Un par de cosas sueltas más. El libro es divertidísimo porque parece que estamos en el piso de Intrusos en el espectáculo del ambiente literario del momento. Bromas, chicanas, pases de factura, resentimientos. Si bien prima el carácter oral, en ocasiones puede verse a Bioy metiendo la mano en alguna respuesta demasiado asertiva, en una contestación justa. Surge la pregunta sobre la veracidad de los dichos, de las situaciones, del grado de ficcionalización con que Bioy construye su own private Borges. El talento de Bioy está en el modo en que selecciona el material disponible de ese gran acervo de la cultura y la literatura que es la máquina cerebral de Borges. Así, el personaje que se arma complementa a la figura pública, más que plantearse como su reverso exacto, y juega también con el mito.
Un nivel que me gusta del diario es el metaliterario. Bioy sabe que es un segundón, que el más capo de los dos, el exitoso, el escritor de prestigio, es Borges. La evidencia lo avala, la gente hace libros sobre él, le entregan premios, lo invitan a dar clases y conferencias a los Estados Unidos. Bioy mismo escribe un diario sobre su mejor amigo. A mediados de la década del 70, llevan ya más de treinta años de amistad.

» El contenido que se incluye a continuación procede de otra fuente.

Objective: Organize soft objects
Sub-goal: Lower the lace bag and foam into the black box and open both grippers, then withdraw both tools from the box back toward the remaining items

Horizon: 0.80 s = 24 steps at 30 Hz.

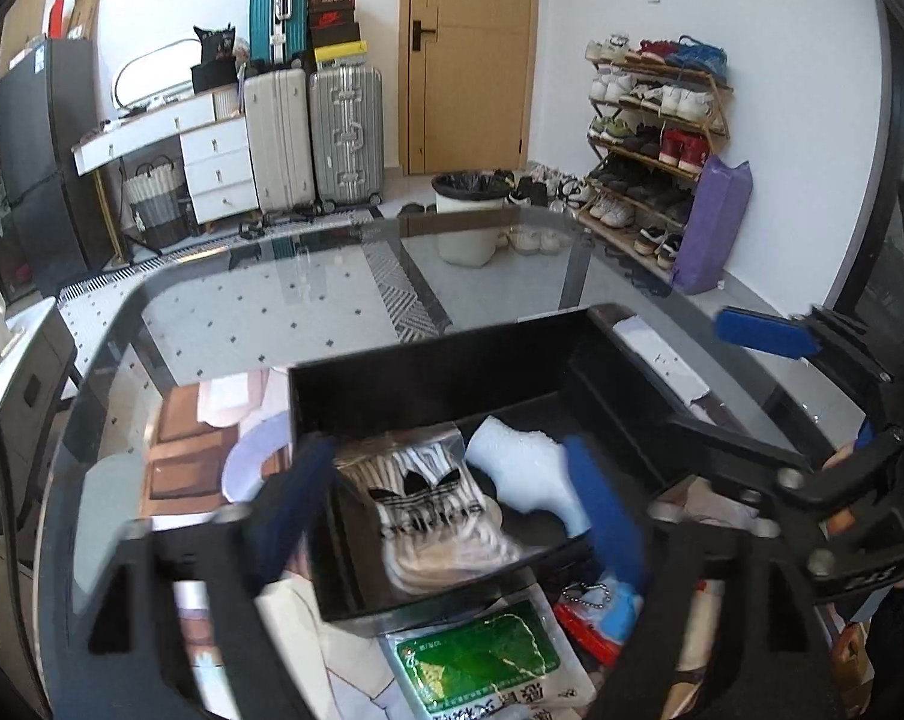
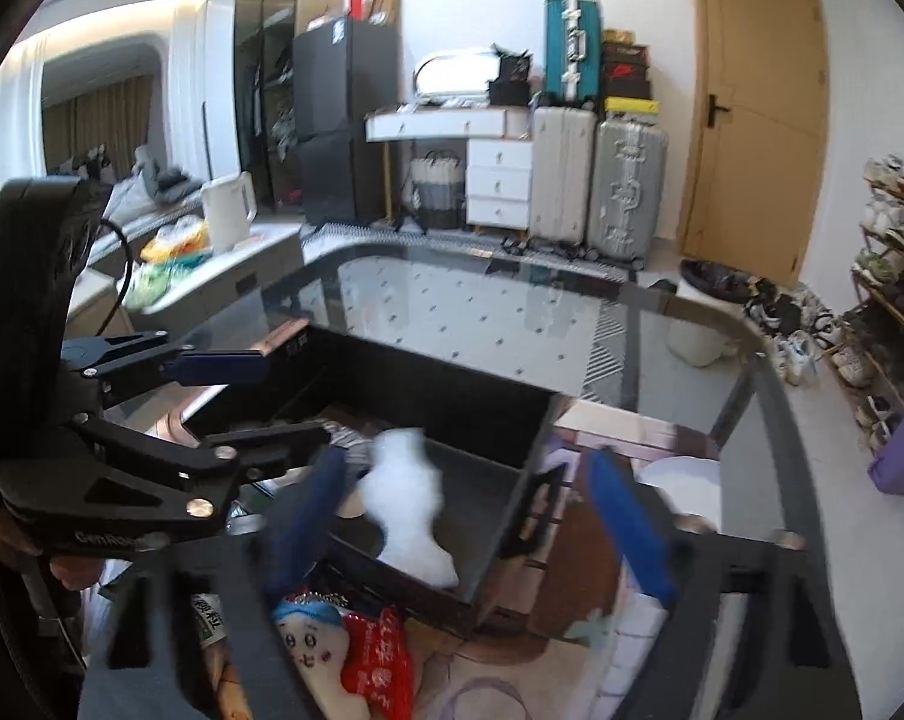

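Note:
A black open box (image 1: 416,384) stands on the glass table. Inside lie a clear pack of white socks with a black trefoil logo (image 1: 428,504) and a pale blue-white sock (image 1: 530,468), which also shows in the right wrist view (image 2: 410,504). My left gripper (image 1: 452,510) is open above the box's near edge, holding nothing. My right gripper (image 2: 488,516) is open over the box (image 2: 452,384), the sock below its fingers. The right gripper also shows at the right of the left wrist view (image 1: 770,330).
Soft items lie in front of the box: a green packet (image 1: 482,660), a red packet (image 2: 380,660) and a small white plush (image 2: 314,642). A lilac slipper (image 1: 254,462) and brown board lie left of the box. Beyond are the glass table edge (image 1: 332,234), suitcases and a shoe rack.

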Each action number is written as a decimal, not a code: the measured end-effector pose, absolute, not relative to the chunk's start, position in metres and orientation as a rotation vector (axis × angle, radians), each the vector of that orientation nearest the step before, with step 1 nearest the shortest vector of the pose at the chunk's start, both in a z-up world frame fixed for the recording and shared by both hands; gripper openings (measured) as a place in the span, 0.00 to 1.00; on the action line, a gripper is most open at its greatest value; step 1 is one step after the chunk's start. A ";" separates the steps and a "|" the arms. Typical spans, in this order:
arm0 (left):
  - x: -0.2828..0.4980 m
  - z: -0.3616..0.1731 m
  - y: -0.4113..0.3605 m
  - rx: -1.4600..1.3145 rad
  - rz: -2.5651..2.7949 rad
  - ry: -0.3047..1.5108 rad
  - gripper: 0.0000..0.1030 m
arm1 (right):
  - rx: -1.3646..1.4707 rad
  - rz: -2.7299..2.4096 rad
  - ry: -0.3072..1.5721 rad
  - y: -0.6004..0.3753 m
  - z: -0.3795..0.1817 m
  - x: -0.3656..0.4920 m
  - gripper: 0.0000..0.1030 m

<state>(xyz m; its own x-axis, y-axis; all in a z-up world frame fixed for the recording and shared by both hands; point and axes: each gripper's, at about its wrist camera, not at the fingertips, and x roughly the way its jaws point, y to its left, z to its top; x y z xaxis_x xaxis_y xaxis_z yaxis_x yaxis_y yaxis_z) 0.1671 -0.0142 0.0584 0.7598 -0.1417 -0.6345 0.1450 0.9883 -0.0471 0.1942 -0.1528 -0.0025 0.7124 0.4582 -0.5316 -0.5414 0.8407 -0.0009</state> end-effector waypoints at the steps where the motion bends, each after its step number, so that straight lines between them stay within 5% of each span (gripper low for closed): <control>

Bioy no solo registra los dichos de Borges, sino que también para esta época lo rectifica, le encuentra sus puntos débiles, remarca sus obsesiones, señala el momento en que Borges inventa una anécdota o delira sobre algún tema que toca de oído. Esta grieta (qué palabra que ya no se puede usar más) que se abre en el diario muestran a un Bioy que va perdiendo progresivamente la objetividad para situarse en un lugar importante con respecto a Borges: sabe que es una de las personas que más influye sobre él.
Sin querer, quizá por la ceguera, Borges mea el baño de Bioy, se queda en pelotas en el mar, sufre por algún amor no correspondido, habla mal de casi todo el mundo. Es como si Bioy hubiera querido llevar a cabo un argumento borgeano de atribuciones falsas y citas erróneas, a través de la fascinación que le producía su amigo. Al mismo tiempo, Bioy fija una leyenda. Hay una conciencia muy grande del lugar que ocupa Borges en la escena literaria argentina, y también del papel que el propio Bioy decide representar en su vida. Como un Sancho millonario y aristocrático, fiel ladero, Bioy es el maestro que Borges reconoce como tal, un narrador testigo que guía las acciones del verdadero personaje principal con consejos y advertencias sobre amigos, trabajo y mujeres, este último el tema que más conoce Bioy en el mundo. Otros personajes recurrentes como Peyrou, los hermanos Dabove, Ema Platero Risso, Estela Canto, la madre Leonor o Norman Di Giovanni, y algunos escenarios que insisten en aparecer como la casa de Bioy, la SADE, las tertulias o reuniones con Victoria Ocampo que tanto aburrían a Borges, nos dan la posibilidad de leer el diario como la novela de una vida. Biografía, diario, novela: de esa trinidad, y en ese cruce de géneros, Bioy produjo un artefacto literario único.